Only certain lines below are wanted: those starting at the line containing "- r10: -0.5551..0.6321" and ending at the line containing "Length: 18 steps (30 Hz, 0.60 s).", both included, each retyped exactly.

*RECORDED INFORMATION:*
··········

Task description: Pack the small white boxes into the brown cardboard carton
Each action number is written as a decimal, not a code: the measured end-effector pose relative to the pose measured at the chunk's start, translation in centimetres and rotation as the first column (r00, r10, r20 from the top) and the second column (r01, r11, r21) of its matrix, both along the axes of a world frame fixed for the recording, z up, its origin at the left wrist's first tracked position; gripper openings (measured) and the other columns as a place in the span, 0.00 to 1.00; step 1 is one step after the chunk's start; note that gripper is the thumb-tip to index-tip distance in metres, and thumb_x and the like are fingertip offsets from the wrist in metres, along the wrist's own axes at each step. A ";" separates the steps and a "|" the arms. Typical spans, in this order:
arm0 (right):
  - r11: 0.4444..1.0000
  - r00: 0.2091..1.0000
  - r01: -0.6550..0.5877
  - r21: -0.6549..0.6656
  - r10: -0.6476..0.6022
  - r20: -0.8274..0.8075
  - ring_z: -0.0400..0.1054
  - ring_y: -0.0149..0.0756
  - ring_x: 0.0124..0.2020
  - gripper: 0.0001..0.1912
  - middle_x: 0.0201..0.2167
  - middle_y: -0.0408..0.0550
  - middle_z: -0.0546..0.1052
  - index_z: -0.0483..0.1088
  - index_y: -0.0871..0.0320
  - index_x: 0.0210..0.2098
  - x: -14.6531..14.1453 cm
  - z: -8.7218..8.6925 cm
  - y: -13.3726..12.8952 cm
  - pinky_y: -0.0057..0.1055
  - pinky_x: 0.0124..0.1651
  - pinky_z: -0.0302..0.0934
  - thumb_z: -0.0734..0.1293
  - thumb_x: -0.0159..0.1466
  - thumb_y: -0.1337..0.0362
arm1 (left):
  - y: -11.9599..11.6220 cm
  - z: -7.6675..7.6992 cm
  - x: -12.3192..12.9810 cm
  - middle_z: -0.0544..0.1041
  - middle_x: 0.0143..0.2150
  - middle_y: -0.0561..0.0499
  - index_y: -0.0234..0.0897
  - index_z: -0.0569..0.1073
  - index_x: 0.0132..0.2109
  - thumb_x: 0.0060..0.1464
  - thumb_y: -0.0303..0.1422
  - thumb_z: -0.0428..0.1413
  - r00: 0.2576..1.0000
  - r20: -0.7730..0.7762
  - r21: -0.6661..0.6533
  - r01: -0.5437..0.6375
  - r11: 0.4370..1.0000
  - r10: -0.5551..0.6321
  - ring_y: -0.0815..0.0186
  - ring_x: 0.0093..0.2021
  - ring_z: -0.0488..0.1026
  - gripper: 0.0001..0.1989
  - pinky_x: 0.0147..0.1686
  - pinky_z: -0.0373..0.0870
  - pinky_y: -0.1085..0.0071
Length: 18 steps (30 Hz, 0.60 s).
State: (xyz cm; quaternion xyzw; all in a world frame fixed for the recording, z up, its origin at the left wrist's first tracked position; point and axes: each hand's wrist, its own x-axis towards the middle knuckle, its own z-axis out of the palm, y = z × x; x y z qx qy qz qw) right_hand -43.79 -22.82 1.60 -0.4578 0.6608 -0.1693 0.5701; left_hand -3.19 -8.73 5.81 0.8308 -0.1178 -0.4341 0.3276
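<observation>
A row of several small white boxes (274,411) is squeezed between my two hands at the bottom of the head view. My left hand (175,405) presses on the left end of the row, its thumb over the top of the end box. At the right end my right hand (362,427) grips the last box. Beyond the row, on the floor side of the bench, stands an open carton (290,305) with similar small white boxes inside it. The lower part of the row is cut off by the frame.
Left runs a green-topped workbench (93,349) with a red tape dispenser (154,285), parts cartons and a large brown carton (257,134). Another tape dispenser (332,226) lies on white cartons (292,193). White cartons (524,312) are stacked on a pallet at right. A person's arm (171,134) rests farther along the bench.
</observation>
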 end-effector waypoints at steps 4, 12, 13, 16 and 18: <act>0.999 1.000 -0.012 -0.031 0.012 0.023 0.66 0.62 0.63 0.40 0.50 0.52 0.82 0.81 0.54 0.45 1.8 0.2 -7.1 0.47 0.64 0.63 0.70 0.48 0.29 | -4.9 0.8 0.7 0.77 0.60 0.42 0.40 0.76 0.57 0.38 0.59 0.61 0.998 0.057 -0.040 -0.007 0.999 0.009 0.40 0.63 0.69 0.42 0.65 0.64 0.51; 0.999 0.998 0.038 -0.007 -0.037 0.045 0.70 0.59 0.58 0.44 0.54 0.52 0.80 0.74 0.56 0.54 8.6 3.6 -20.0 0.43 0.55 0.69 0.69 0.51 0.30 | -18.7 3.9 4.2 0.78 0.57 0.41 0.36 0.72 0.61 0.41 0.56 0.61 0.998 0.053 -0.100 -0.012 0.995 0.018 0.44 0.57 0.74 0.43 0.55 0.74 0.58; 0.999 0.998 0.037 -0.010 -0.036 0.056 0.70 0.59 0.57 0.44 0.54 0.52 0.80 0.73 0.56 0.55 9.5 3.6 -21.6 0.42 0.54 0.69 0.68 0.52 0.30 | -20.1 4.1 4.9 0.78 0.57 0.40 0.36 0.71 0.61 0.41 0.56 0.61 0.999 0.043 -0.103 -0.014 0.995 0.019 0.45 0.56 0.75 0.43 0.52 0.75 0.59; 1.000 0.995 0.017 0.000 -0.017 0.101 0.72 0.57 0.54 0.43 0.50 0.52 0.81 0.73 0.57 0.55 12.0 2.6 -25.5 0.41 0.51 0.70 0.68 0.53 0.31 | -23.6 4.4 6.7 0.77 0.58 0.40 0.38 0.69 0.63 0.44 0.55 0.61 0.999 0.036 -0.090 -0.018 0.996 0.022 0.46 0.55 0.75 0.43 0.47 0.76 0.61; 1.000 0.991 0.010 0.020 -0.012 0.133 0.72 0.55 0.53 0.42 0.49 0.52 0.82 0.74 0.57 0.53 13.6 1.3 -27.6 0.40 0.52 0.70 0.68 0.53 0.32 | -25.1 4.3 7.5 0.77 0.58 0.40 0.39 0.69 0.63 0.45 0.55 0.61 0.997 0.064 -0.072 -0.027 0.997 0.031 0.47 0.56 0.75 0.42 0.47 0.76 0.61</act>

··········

*REPLY TO THE TASK:*
  - r10: -0.5551..0.6321
  - ring_y: -0.0815..0.0186
  - ring_x: 0.0093..0.2021
  - ring_z: -0.0488..0.1026
  - gripper: 0.0001..0.1989
  - pinky_x: 0.0147..0.1686
  - pinky_z: -0.0373..0.0870
  - pinky_y: -0.1085..0.0071
Length: 18 steps (30 Hz, 0.60 s).

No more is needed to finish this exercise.